**ABOUT THIS TASK**
Copy the data precisely, keeping every character.

**DATASET CONTENT**
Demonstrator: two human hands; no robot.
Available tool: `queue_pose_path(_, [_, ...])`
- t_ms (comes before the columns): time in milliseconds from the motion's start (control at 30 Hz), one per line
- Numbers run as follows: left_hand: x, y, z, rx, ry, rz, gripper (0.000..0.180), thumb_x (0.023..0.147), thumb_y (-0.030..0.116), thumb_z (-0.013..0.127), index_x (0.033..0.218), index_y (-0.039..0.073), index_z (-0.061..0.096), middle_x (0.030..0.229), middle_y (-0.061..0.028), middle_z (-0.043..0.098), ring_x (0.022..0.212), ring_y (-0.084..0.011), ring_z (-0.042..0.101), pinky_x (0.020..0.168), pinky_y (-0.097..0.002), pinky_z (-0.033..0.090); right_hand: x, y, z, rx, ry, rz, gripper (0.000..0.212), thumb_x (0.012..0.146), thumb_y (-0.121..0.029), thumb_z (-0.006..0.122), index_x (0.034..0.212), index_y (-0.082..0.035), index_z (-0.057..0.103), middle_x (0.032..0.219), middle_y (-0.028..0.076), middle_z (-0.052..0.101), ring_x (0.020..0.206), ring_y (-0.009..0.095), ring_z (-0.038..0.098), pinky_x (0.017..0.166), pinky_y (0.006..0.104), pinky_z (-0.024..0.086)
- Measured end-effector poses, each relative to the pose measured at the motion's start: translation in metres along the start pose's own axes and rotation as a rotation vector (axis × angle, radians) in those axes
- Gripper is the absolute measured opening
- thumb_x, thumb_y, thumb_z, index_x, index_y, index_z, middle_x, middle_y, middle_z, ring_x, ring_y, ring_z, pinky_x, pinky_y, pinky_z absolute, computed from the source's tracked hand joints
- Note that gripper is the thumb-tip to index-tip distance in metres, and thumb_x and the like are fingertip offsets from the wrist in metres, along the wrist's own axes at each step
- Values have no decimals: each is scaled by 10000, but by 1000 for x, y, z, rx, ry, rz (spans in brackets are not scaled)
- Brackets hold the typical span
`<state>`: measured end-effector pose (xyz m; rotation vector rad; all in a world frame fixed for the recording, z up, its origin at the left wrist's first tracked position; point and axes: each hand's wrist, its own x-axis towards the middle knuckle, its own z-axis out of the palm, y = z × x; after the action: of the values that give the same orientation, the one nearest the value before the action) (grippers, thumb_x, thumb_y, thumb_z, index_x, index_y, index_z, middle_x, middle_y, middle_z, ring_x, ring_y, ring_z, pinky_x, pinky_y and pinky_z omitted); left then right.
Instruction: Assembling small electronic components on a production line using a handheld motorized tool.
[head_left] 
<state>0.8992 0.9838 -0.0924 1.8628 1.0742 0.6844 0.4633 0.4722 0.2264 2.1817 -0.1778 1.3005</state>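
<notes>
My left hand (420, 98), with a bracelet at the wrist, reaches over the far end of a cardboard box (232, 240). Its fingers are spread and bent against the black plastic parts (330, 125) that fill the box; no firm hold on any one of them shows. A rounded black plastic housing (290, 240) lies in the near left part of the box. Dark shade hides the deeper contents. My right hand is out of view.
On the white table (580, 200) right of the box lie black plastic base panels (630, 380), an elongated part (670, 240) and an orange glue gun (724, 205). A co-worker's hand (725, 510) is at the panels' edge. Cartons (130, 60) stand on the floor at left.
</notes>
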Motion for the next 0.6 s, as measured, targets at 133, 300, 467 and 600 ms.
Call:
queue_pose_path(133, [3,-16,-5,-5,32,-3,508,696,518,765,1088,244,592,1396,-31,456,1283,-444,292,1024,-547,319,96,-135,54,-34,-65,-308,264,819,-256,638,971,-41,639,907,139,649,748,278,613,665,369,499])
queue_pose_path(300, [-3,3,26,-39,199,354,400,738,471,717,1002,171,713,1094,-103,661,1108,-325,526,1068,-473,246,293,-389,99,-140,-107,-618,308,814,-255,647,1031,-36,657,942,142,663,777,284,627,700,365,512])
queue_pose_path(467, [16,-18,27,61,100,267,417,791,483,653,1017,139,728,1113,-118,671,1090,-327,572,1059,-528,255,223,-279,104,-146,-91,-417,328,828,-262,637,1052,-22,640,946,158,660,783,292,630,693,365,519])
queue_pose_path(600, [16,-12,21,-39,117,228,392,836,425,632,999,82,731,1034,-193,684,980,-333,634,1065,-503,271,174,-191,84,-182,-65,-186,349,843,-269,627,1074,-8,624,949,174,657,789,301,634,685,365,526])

**FINAL ANSWER**
Demonstrator: two human hands; no robot.
Available tool: `queue_pose_path(_, [_, ...])`
- t_ms (comes before the columns): time in milliseconds from the motion's start (control at 30 Hz), one per line
- Numbers run as follows: left_hand: x, y, z, rx, ry, rz, gripper (0.000..0.180), thumb_x (0.023..0.147), thumb_y (-0.030..0.116), thumb_z (-0.013..0.127), index_x (0.033..0.218), index_y (-0.039..0.073), index_z (-0.061..0.096), middle_x (0.030..0.229), middle_y (-0.061..0.028), middle_z (-0.043..0.098), ring_x (0.022..0.212), ring_y (-0.084..0.011), ring_z (-0.042..0.101), pinky_x (0.020..0.168), pinky_y (-0.097..0.002), pinky_z (-0.033..0.090); right_hand: x, y, z, rx, ry, rz, gripper (0.000..0.212), thumb_x (0.012..0.146), thumb_y (-0.121..0.029), thumb_z (-0.006..0.122), index_x (0.034..0.212), index_y (-0.082..0.035), index_z (-0.057..0.103), middle_x (0.032..0.219), middle_y (-0.028..0.076), middle_z (-0.052..0.101), ring_x (0.020..0.206), ring_y (-0.009..0.095), ring_z (-0.038..0.098), pinky_x (0.017..0.166), pinky_y (0.006..0.104), pinky_z (-0.024..0.086)
- Measured end-effector poses, each relative to the pose measured at the motion's start: translation in metres along the start pose's own axes and rotation as a rotation vector (axis × angle, radians) in those axes
- Gripper is the absolute measured opening
- thumb_x, thumb_y, thumb_z, index_x, index_y, index_z, middle_x, middle_y, middle_z, ring_x, ring_y, ring_z, pinky_x, pinky_y, pinky_z absolute, computed from the source's tracked hand joints
- Note that gripper is the thumb-tip to index-tip distance in metres, and thumb_x and the like are fingertip offsets from the wrist in metres, along the wrist's own axes at each step
- Values have no decimals: each is scaled by 10000, but by 1000 for x, y, z, rx, ry, rz (spans in brackets are not scaled)
- Brackets hold the typical span
`<state>`: measured end-effector pose (xyz m; rotation vector rad; all in a world frame fixed for the recording, z up, its origin at the left wrist's first tracked position; point and axes: each hand's wrist, its own x-axis towards the middle knuckle, its own z-axis out of the palm, y = z × x; after the action: of the values that give the same orientation, the one nearest the value before the action) (grippers, thumb_x, thumb_y, thumb_z, index_x, index_y, index_z, middle_x, middle_y, middle_z, ring_x, ring_y, ring_z, pinky_x, pinky_y and pinky_z omitted); left then right.
Instruction: Assembling small electronic components on a production line using a handheld motorized tool.
[head_left] 
<state>0.8992 0.9838 -0.0924 1.8628 1.0742 0.6844 0.4633 0.4722 0.2264 2.1817 -0.1778 1.3005</state>
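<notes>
My left hand (420, 98), with a bracelet at the wrist, reaches over the far end of a cardboard box (232, 240). Its fingers are spread and bent against the black plastic parts (330, 125) that fill the box; no firm hold on any one of them shows. A rounded black plastic housing (290, 240) lies in the near left part of the box. Dark shade hides the deeper contents. My right hand is out of view.
On the white table (580, 200) right of the box lie black plastic base panels (630, 380), an elongated part (670, 240) and an orange glue gun (724, 205). A co-worker's hand (725, 510) is at the panels' edge. Cartons (130, 60) stand on the floor at left.
</notes>
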Motion for the next 0.6 s, as measured, targets at 133, 300, 467 and 600 ms.
Call:
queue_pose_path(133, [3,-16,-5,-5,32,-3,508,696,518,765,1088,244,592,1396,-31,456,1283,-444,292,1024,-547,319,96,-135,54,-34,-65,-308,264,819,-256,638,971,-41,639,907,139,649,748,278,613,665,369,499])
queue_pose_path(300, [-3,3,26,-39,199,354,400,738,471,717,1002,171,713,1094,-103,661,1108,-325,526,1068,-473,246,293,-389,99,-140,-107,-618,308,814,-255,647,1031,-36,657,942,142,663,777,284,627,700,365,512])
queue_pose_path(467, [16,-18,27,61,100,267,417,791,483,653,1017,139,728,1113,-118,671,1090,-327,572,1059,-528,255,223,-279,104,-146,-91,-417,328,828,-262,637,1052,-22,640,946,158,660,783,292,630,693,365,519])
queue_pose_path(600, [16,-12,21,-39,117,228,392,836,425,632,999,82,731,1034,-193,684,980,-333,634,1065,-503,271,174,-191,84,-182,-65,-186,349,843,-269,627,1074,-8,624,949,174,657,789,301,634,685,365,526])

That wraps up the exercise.